Tuesday, June 12, 2012


Phenomenon of eutrophication, Eutrophication on lands, Eutrophication in water, Development of eutrophication, Eutrophication issues, Challenges of preventing eutrophication, Human role in creating eutrophication;

Advantages and disadvantages of eutrophication;

The causes of eutrophication;

The causes of Eutrophication, eutrophication is the rising plant productivity as a result of increased availability of nutrients. The excess nutrient pollution in waste water, runoff from farmland and atmospheric deposition, can become harmful eutrophication processes. In realty eutrophication is not necessarily harmful or bad, the word itself is translated from the Greek as meaning "well nourished or good food" but eutrophication can be speeded up artificially, and then the lakes and their inhabitants get suffer, as the load of nutrients increases more than the capacity of the lakes to readjust.

Phenomenon of eutrophication: 

 In nature eutrophication is a common phenomenon in freshwater ecosystem, and is a part of the normal aging process of many lakes and ponds. Because of the lack of warmth and light, some lakes never experience the eutrophication, while others do. Over times, these bodies of freshwater change in terms of how productive of fertility they became. The bacteria then release more phosphates into the water, which feed more algae. The levels of oxygen in the body of the water decrease, as the bacteria use this oxygen to decompose the dead plants, and then some species, such as fish and mollusks suffocate to death. Eventually, the lakes or ponds begin to fill in and start to be choked with plant growth. As the plants die, sink and turn to sediment, therefore the lake bottoms start to rise. The water becomes shallower and at last the body of water is filled completely, and disappears. This happens also to wetlands, which were already shallow. In fact, there are shrubs growing, where a body of water used to be. As a result, plant and algae growth choked out most species living in the lake and left the beaches unusable due to the smell of decay algae that washed up on the shores. 

Eutrophication on lands: 

In terrestrial ecosystem, eutrophication is the accelerated growth of forests. This increased growth is particularly promoted by the deposition of nitrogen compounds from the air and atmospheric concentrations of carbon dioxide. On the land the increases in productivity of plants are welcomed, particularly, where crops and commercially managed forests are concerned. Terrestrial ecosystems are also spared from the more harmful side effects of eutrophication, such as oxygen depletion.

Eutrophication in water: 

In water bodies, eutrophication boosts the growth of plank-tonic algae, and its effects can be seen in reduced water clarity, and increased growth of filamentous algae, and aquatic plants. In the worst cases, eutrophication may result in the increased occurrence of massive blue green algae blooms, oxygen depletion, and dramatic changes in fish stocks see bioaccumulation effects.

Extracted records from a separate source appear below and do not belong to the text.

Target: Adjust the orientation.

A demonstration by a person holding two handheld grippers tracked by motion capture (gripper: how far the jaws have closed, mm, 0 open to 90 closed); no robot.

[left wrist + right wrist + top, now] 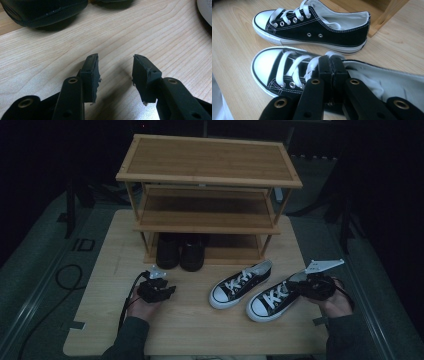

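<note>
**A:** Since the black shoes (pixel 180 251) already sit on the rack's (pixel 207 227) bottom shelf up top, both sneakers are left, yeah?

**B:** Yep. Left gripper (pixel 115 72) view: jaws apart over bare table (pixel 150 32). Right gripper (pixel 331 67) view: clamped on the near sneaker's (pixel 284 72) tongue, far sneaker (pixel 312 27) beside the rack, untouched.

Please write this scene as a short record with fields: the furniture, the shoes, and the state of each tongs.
surface: wooden table
furniture: three-tier wooden shoe rack
bottom tier: pair of black shoes
on table: two black-and-white sneakers, the left sneaker and the right sneaker
left tongs: open, holding nothing, over bare table
right tongs: shut at the tongue of the right sneaker
</note>
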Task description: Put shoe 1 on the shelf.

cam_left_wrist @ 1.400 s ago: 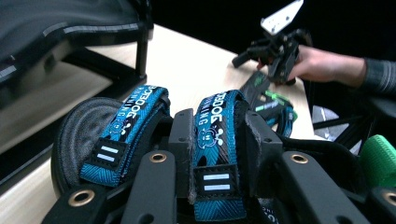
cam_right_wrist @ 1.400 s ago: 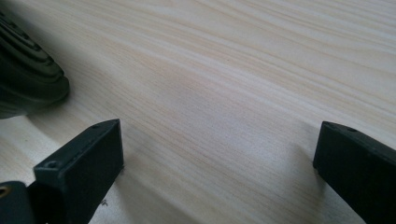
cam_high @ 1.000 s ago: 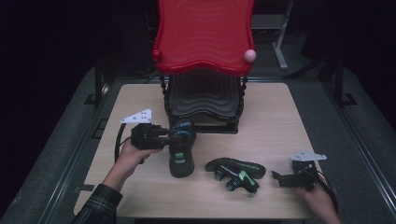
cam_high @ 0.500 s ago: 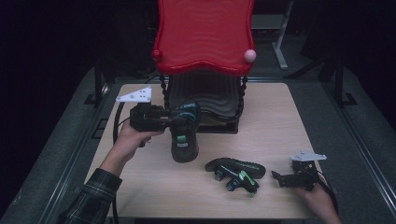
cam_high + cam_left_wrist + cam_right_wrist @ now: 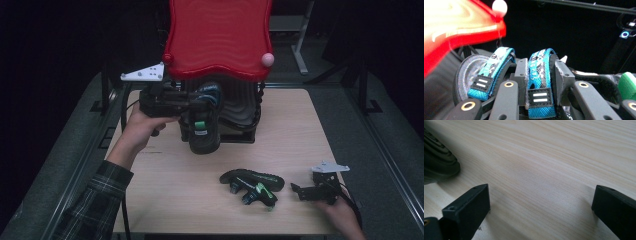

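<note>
Left gripper (image 5: 192, 107) clamped on shoe (image 5: 202, 131), shoe off table, hanging toe-down, long axis near vertical, right in front of rack (image 5: 245, 107) under red top. Second shoe (image 5: 252, 182) flat on table (image 5: 165, 180), nearer right gripper (image 5: 300, 191), jaws wide apart, nothing between them.

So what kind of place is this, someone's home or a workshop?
Most likely a lab or recording studio, not a home: a bare wooden table ringed by black drapes, a hand-held left gripper lifting a shoe by a red-topped rack, and metal stands behind.
</note>
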The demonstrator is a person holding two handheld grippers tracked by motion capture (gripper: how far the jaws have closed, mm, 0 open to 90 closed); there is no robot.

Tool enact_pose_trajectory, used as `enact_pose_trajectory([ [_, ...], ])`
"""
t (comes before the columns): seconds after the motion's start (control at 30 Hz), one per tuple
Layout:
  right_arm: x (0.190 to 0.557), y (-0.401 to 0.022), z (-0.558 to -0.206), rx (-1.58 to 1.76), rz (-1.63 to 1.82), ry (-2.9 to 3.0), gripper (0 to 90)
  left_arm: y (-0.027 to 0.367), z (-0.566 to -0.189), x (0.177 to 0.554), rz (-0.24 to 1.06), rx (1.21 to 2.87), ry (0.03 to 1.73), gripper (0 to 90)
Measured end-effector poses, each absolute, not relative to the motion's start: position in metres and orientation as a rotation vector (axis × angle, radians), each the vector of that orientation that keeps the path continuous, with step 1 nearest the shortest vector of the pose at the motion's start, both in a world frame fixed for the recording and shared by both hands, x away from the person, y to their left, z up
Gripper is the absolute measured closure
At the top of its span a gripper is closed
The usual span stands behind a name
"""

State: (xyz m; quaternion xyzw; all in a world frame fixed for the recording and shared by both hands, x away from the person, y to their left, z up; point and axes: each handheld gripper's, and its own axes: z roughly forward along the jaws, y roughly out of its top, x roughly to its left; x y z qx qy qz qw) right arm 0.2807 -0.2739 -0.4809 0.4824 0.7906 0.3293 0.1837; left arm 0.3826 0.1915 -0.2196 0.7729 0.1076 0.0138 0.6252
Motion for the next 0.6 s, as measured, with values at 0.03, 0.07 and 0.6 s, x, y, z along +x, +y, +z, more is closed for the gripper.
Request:
enact_pose_trajectory([
  [0.03, 0.281, -0.274, -0.481, 1.36, 0.928, 2.23, 1.2, 0.191, -0.215, 0.384, 0.033, 1.768, 0.241, 68.2],
  [0.07, 0.281, -0.274, -0.481, 1.36, 0.928, 2.23, 1.2, 0.19, -0.212, 0.384, 0.033, 1.761, 0.24, 68.2],
  [0.6, 0.281, -0.274, -0.481, 1.357, 0.929, 2.234, 1.2, 0.175, -0.139, 0.418, 0.114, 1.744, 0.188, 68.3],
])
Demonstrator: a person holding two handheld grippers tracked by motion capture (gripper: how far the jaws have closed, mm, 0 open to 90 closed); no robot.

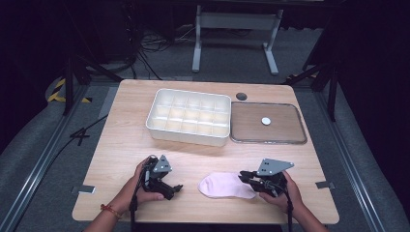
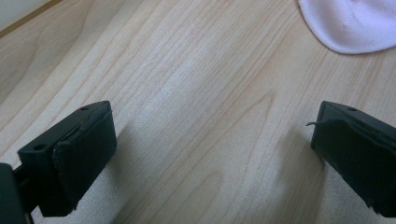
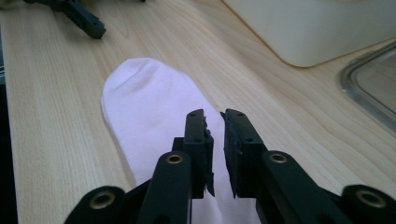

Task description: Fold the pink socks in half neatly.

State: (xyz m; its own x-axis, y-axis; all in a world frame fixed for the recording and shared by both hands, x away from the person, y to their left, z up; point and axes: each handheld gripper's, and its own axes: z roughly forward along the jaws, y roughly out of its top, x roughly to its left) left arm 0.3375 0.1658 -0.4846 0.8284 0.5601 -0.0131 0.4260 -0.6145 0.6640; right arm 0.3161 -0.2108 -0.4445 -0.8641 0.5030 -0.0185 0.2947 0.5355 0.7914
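Note:
A pale pink sock (image 1: 225,185) lies flat on the wooden table (image 1: 121,145) near its front edge, between the two hands. My right gripper (image 1: 244,176) hovers over the sock's right end; in the right gripper view its jaws (image 3: 215,116) stand almost together with a narrow gap, and the sock (image 3: 149,107) stretches away beneath them, not pinched. My left gripper (image 1: 174,189) rests left of the sock, a short way from its toe. Its jaws (image 2: 212,154) are spread wide over bare wood, with the sock's edge (image 2: 355,23) farther off.
A white box with several compartments (image 1: 188,116) stands at the table's middle back. Right of it lies a clear shallow tray (image 1: 268,141) with a small white disc (image 1: 266,121) on it. A dark round hole (image 1: 241,96) sits behind the tray.

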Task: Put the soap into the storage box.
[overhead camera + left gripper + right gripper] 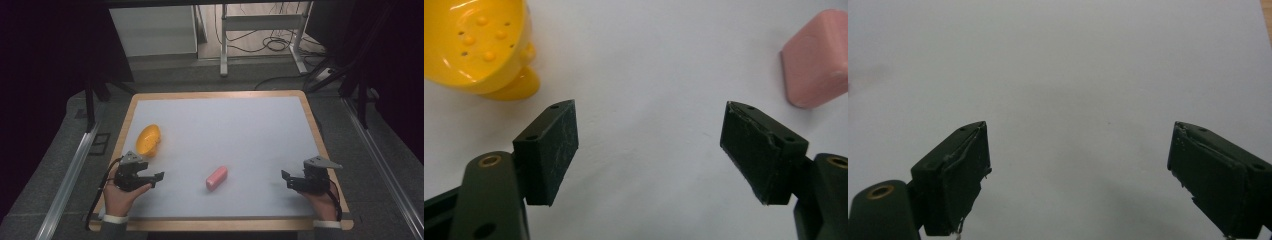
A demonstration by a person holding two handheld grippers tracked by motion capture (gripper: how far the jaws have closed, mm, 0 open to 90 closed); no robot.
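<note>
A person's two hands hold grippers low over a white table (240, 125), both pointing inward. The left gripper (159, 179), at about 8 o'clock on the tabletop, has its jaws spread wide and grasps nothing; in the left gripper view its pads (553, 150) frame bare surface, with a yellow dish (476, 45) at 11 o'clock and a pink block (816, 57) at 1 o'clock, both clear of the jaws. From above, the pink block (216, 178) lies near 6 o'clock, between the grippers and nearer the left. The right gripper (286, 179), at 4 o'clock, is likewise spread wide, empty, over bare table.
</note>
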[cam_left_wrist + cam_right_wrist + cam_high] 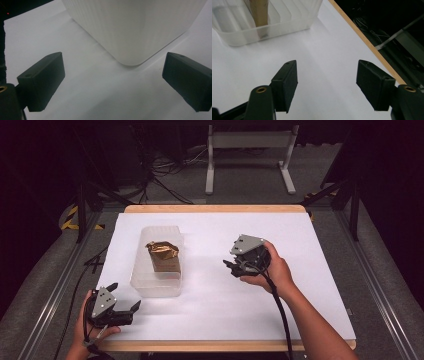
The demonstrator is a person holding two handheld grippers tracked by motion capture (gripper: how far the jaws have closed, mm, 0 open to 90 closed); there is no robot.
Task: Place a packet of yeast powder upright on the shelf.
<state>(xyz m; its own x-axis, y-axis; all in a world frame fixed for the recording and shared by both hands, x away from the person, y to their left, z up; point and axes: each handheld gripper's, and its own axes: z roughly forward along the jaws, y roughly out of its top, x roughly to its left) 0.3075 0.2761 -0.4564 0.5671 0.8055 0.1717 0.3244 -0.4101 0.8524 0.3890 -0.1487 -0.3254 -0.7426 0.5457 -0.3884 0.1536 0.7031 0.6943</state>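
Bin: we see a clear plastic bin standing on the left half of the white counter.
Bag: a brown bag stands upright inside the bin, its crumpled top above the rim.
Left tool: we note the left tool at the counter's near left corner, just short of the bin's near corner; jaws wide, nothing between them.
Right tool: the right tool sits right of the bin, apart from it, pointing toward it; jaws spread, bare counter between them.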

Development of eutrophication: 

Eutrophication is basically a natural phenomenon, and occurs over a period of long times, when some reason, production and consumption within the lake do not cancel out each other, and so the lake becomes over fertilized. Certain lakes or habitats are naturally poorer in nutrients than others, but over time they become richer in nutrients through natural processes. Where nutrient pollution is widespread, hence eutrophication often becomes a problem. Eutrophication can lead to increase in biodiversity locally. Birds particularly, are attracted to lakes and wetlands affected by eutrophication. But where eutrophication becomes predominant, overall diversity is likely to decline, and decrease, since the species typically associated with nutrient poor habitats will gradually disappear. 

Eutrophication issues: 

Eutrophication is widely seen as negative trend in lakes and seas, since its benefits for animals and plants is usually considered undesirable, aquatic plants that can overgrow shores, bays, and toxic blue green algae.

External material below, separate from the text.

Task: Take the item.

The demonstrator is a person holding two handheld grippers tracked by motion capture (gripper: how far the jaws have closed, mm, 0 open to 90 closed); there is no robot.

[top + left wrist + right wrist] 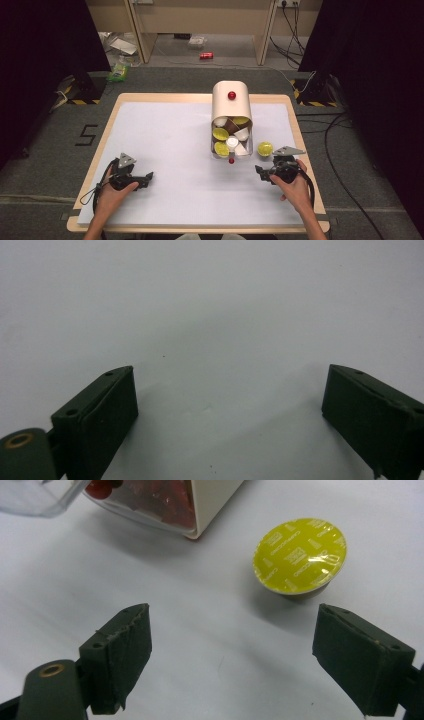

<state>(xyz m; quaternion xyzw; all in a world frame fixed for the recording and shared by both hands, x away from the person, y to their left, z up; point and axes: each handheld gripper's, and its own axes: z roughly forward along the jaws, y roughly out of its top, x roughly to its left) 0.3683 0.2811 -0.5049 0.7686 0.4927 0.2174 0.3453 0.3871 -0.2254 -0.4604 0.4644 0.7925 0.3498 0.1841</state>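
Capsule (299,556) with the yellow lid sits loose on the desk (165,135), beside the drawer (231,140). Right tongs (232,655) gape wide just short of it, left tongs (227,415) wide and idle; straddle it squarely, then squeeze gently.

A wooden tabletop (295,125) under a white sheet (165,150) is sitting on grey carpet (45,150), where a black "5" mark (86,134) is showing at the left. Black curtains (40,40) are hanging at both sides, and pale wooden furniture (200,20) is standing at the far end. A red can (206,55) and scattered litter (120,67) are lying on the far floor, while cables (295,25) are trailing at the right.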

Challenges of preventing eutrophication:  

Once a process of eutrophication has begun, it may be hard and difficult to curb. Nutrients accumulate over many years, in the water, and the soil. Even if some of the external loads of nutrient pollution entering aquatic ecosystems can be cut, a self perpetuating process can continue as internal loads of stored nutrients are repeatedly reabsorbed into the water, where they feed the renewable growth of plants. Badly affected lakes can be restored to some extent by laboriously removing nutrients from the ecosystem through selective fishing or the removal of excess plant growth.

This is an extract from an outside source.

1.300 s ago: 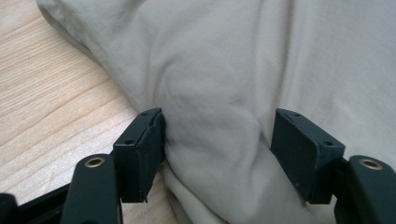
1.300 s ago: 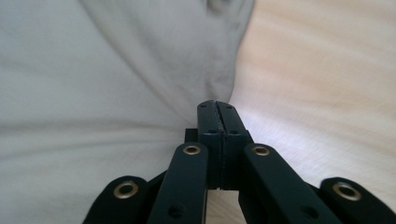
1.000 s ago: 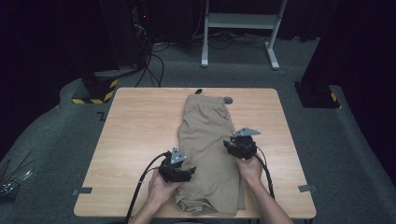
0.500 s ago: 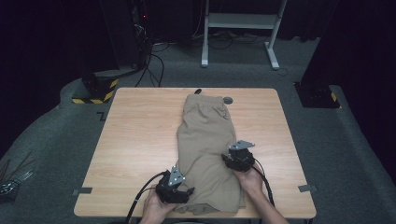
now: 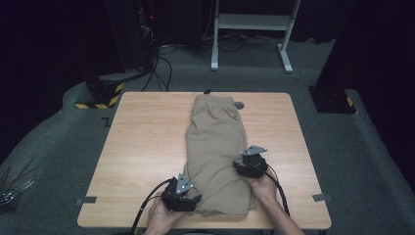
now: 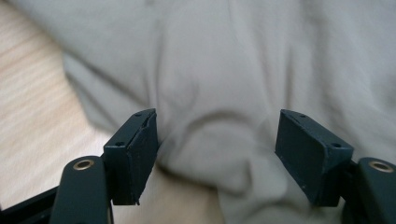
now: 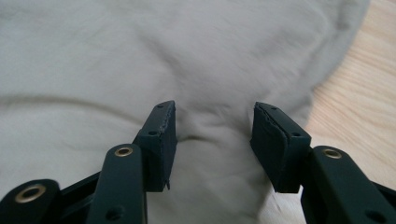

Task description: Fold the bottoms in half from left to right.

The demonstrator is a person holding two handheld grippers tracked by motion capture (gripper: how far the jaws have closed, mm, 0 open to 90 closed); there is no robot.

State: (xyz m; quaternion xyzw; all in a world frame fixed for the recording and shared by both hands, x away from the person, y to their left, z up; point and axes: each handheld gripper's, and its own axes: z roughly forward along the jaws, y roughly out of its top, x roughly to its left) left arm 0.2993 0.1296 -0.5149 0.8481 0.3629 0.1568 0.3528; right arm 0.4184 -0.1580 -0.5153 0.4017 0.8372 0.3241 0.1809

Human role in creating eutrophication:  

Human activities always result in creating of wastes, and many of these waste products contain nitrates and phosphates. Nitrates are compounds of nitrogen and produced by bacteria. Phosphates are phosphorous compounds. Both nitrates and phosphates are absorbed by plants, and are needed for growth. However the human use of detergents and chemical fertilizers has greatly increased the amounts of nitrates and phosphates that are washed into the lakes and ponds. When this occurs in a sufficient quantity, they act as fertilizer for plants and algae and speed up their rate of growth. When additional phosphates are added to a body of water, the plants begin to grow explosively, and the algae blooms. The plants and algae consume greater amounts of oxygen in the water, leaving the fish and other species without enough oxygen. When the algae die, the oxygen is also required by the bacteria in order for them to decompose or break down the dead algae. This is a cycle where more bacteria decompose more dead algae.